Now, as a matter of fact, either Mr. Empson, the city editor of the
Journal,
or Mr. Russell, who holds the same position on the
World,
is just as insistent on verification of stories turned in as Mr. Rieck, of the
Herald,
ever dreamed of being. . . .
Nor is this all. I have amused myself when I have heard such remarks made about the
World
or the
Journal,
by asking the one talking which paper he believed told the truth. The answer might be the
Herald,
the
Times
or any other. Procuring the two papers, that believed in and that denounced, I have asked for a comparison of the reports. Provided it was not a case of a “beat,” the statements made have been identical to all intents and purposes with that of the “new” journal as usually the more conservative. Yet I have never found proof of this kind to have any effect on the belief or prejudice, if you will, of the objector, simply because that belief or prejudice is honest.
81
While it is not unreasonable to assume that its exuberance and inexperience led the
Journal
to commit more error than its rivals, the paper has never been demonstrated to be unusually inaccurate or unethical. Like every other daily on Park Row, it sometimes made mistakes, embroidered stories, manipulated facts, rushed to judgment, and plagiarized competitors. But it also made best efforts to get things right, and its shortcomings were within the realm of acceptable practice for the times. Gilded Age journalism ethics were ad hoc and learned on the job, and most yellow journalists, including Hearst’s top editors, were trained at the best papers in New York. That the Park Row dailies were hyper-vigilant about spotting and bewailing one another’s mistakes was a huge deterrent to any sort of journalistic crime.
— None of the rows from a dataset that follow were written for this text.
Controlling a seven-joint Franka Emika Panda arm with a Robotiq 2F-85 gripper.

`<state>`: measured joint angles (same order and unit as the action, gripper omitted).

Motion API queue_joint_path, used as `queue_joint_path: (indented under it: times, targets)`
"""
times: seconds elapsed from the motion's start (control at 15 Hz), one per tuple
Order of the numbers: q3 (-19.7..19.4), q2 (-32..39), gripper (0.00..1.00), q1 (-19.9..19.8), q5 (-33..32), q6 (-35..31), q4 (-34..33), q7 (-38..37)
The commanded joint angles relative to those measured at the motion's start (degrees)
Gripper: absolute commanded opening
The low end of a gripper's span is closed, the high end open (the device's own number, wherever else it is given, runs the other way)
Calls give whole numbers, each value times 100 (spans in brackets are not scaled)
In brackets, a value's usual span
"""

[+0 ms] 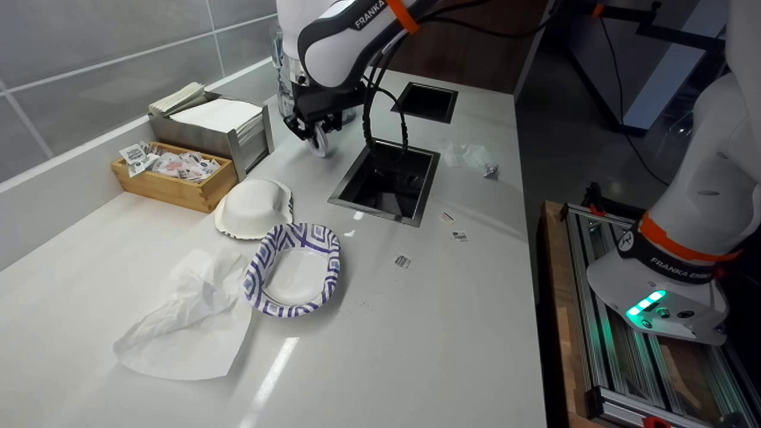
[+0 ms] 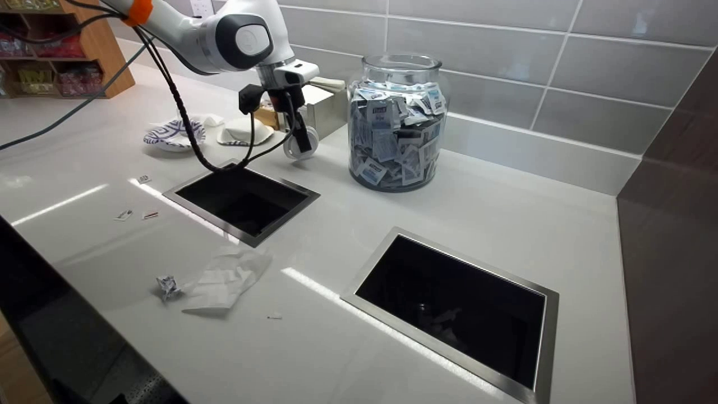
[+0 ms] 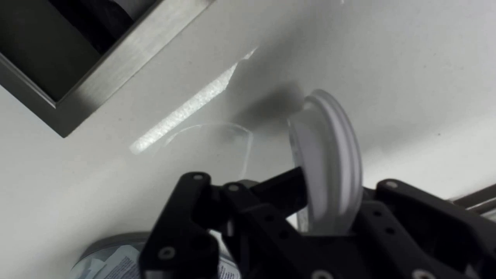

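In an exterior view, the gripper (image 1: pixel 317 127) hangs at the upper middle of the frame, its jaws clamped on a white disc (image 1: pixel 320 142) that looks like a lid. The disc stands on edge at the gripper's end, so it reads tall and narrow, and its lower edge is close to the counter (image 1: pixel 428 345); whether they touch I cannot tell. A steel-rimmed well (image 1: pixel 373 211) lies just beside it, toward the lower right, and a napkin holder (image 1: pixel 196 138) stands to its left.

In an exterior view, the disc sits a little left of the upper middle and shows more of its round face, with a black finger (image 2: pixel 303 137) running down across it. A glass jar (image 2: pixel 401 66), filled with packets (image 2: pixel 387 140), stands apart to the right, its uncovered mouth well higher than the disc.

In the wrist view, the disc is right of the centre, held straight between the fingers: the one on the left meets its flat face, while contact on the far side is partly hidden. Its long axis runs nearly up and down the frame, so its face is turned sideways rather than down. The jar is at the lower left, and a corner of the well at the upper left; the disc lies apart from both.
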<state>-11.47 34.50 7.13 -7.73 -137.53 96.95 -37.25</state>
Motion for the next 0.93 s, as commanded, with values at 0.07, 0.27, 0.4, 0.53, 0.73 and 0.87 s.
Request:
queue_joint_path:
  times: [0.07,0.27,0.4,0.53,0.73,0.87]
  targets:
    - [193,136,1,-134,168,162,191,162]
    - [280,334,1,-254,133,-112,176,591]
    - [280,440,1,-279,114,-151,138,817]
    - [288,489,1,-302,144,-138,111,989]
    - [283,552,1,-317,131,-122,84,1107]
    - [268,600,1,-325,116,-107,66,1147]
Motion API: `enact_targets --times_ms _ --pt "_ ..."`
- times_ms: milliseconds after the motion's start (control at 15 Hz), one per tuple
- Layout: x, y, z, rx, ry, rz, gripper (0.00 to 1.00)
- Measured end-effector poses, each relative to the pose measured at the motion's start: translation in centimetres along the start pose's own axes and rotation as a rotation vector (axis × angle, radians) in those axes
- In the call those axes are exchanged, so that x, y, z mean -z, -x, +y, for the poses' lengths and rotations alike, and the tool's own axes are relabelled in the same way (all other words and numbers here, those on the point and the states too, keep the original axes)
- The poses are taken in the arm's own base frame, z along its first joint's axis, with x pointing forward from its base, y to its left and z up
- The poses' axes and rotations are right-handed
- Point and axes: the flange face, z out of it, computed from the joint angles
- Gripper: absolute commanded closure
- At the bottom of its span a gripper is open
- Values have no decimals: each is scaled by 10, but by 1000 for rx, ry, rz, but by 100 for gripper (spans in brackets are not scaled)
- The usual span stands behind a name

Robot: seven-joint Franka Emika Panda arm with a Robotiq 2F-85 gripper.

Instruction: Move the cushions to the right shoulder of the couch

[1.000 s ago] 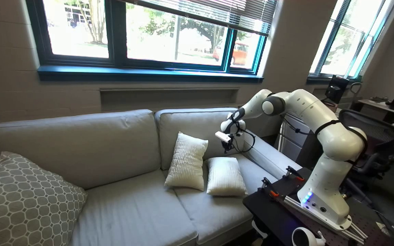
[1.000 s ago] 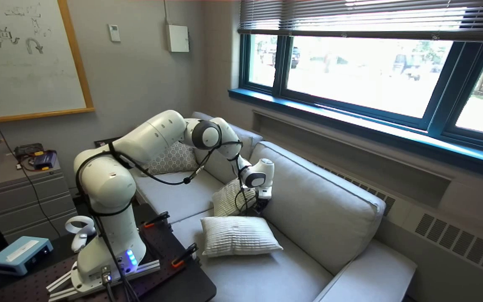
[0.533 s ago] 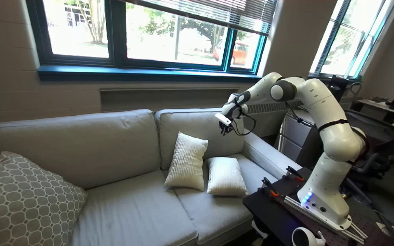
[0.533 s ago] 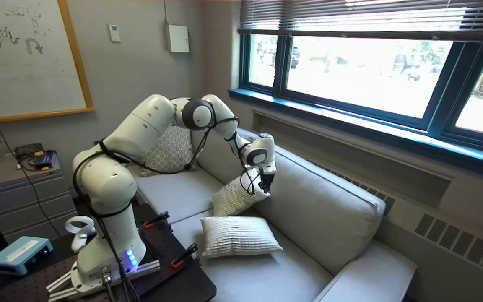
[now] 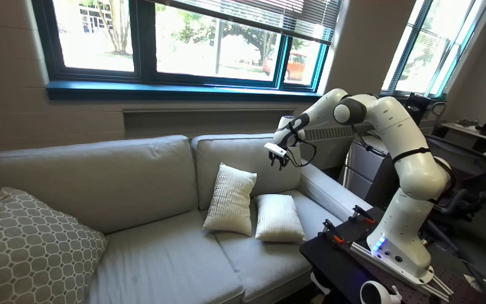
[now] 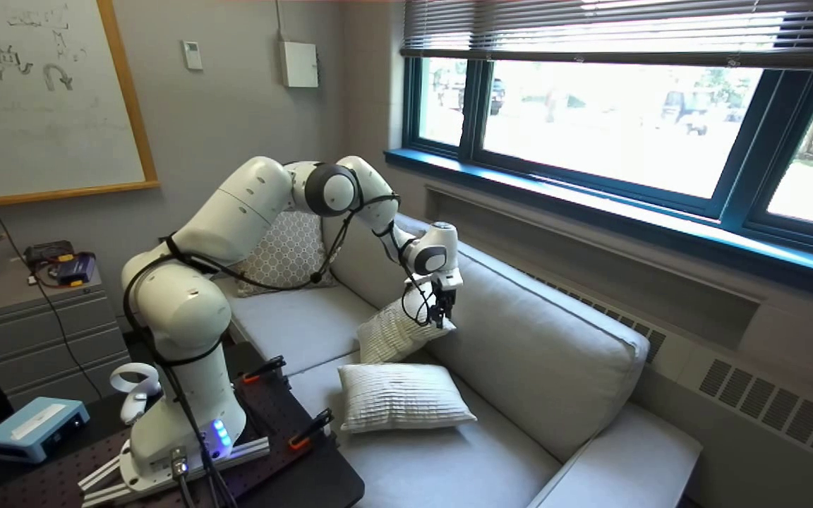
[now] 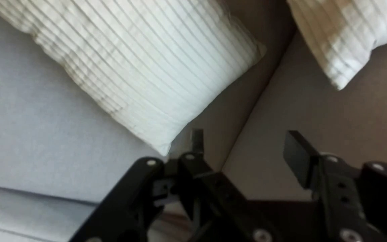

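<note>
Two cream-white cushions rest on the couch (image 5: 158,253). The nearer cushion (image 5: 279,218) lies flat on the seat beside the right shoulder of the couch (image 5: 331,190). Against the backrest leans the other cushion (image 5: 231,200), tilted upright. My gripper (image 5: 277,164) hangs in the air in front of the right back cushion, above and behind the flat cushion. In the wrist view the gripper (image 7: 245,149) has its fingers well apart with only couch fabric behind the gap. The flat cushion (image 7: 139,67) shows on the left there, and the leaning cushion (image 7: 351,37) at upper right. Neither is touched.
A grey lattice pillow (image 5: 40,249) sits at the couch's far end. The right back cushion (image 6: 540,346) rises close behind the gripper. A black table (image 5: 327,257) with orange-tipped clamps (image 6: 311,430) carries the arm's base at the couch's front.
The arm has risen from low behind the flat cushion to above it, with most of the lift in the first half second. The fingers have spread apart. Both cushions stay where they were.
</note>
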Motion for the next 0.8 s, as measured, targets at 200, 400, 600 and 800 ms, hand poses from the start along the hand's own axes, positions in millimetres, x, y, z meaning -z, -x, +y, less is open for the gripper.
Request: enact_targets --times_ms 200,400,600,800 --pt "-20 14 -7 69 58 138 0" --pt "-30 63 -33 200 79 191 0" --pt "-31 119 -58 305 104 180 0" --pt "-38 153 -67 382 167 128 0"
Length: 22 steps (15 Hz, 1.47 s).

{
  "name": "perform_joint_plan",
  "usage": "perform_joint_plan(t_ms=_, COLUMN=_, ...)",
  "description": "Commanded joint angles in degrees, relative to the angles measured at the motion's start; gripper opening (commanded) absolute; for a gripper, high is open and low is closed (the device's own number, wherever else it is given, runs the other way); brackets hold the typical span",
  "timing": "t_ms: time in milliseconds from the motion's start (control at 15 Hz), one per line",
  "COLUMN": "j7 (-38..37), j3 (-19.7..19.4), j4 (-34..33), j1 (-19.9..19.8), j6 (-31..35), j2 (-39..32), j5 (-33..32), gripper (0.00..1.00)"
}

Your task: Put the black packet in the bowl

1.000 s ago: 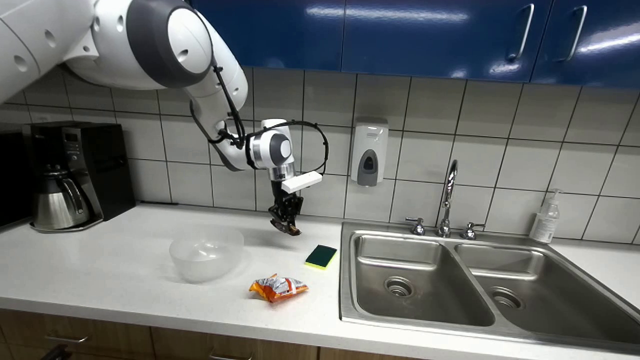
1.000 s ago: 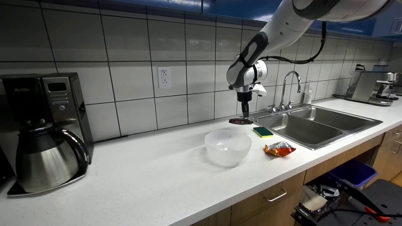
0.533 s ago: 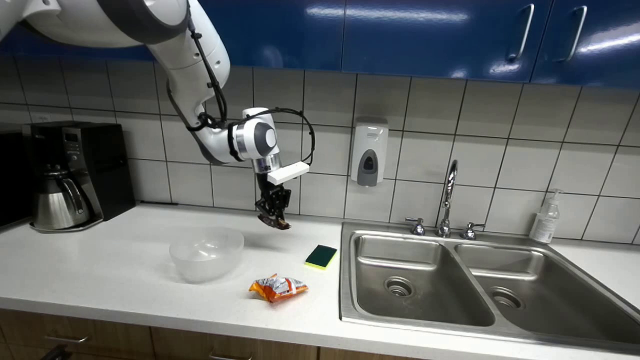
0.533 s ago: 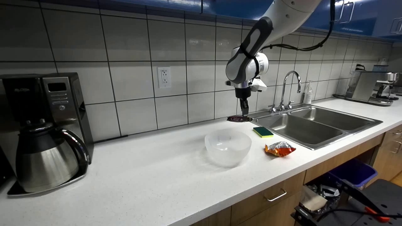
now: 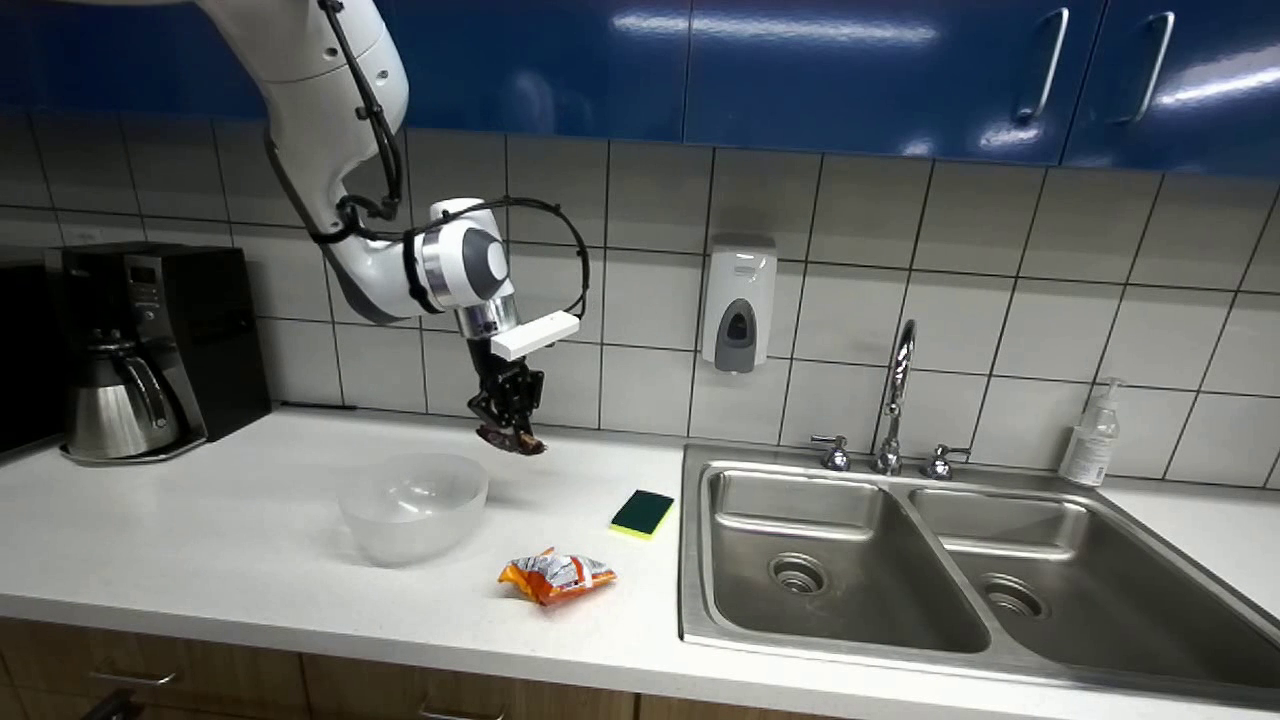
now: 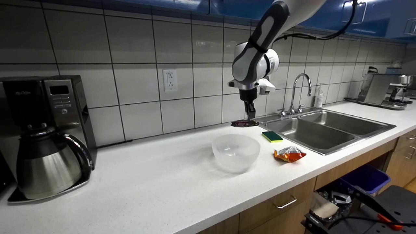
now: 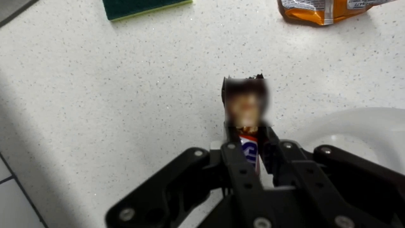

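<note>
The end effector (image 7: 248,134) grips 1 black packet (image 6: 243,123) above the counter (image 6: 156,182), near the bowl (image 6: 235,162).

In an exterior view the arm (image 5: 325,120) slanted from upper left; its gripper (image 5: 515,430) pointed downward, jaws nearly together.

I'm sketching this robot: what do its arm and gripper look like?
A white, rounded arm with dark grey trim; a black cable runs along it, looping by the wrist, where a white block sits. The gripper is black, with jointed links and silvery screw heads.
</note>
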<state>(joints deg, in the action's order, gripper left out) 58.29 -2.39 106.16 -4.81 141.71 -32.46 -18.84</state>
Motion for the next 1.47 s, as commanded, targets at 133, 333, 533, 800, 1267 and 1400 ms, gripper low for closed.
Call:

The yellows probably felt the scrutiny more keenly than many of their competitors because market leaders were always prime targets for criticism. As Bradford Merrill, a Pulitzer editor, wrote James Creelman during the election campaign: “The
World
has ten times as many reasons to be careful as any other newspaper in this land. I am determined so far as eternal vigilance and earnest sincerity can prevent, not to let one canard or single unauthentic sensation get into the [paper]. We are absolutely surrounded by enemies—our deflated competitors, many of whom do not hesitate to lie to make any body believe that we are lying.”
82
A lot of trade commentators believed that the
Journal
and the
World
were more sensationalistic than other New York papers, an assessment that stands today. It is seldom clear, however, what is meant by “sensationalism.” Like “yellow journalism,” the term tends to be thrown around indiscriminately. By a plain definition, sensationalism denotes journalism that wallows in the lurid, shocking, and emotive. But, again, content of that sort was wallowed in by a variety of papers, gray and yellow. The gray editors described Hearst’s paper as a chamber of horrors, a procuress, a brothel, a criminal, a moral disease, a rattlesnake, and a licentious vulgarian without example in the history of journalism—words that were nothing if not sensationalistic.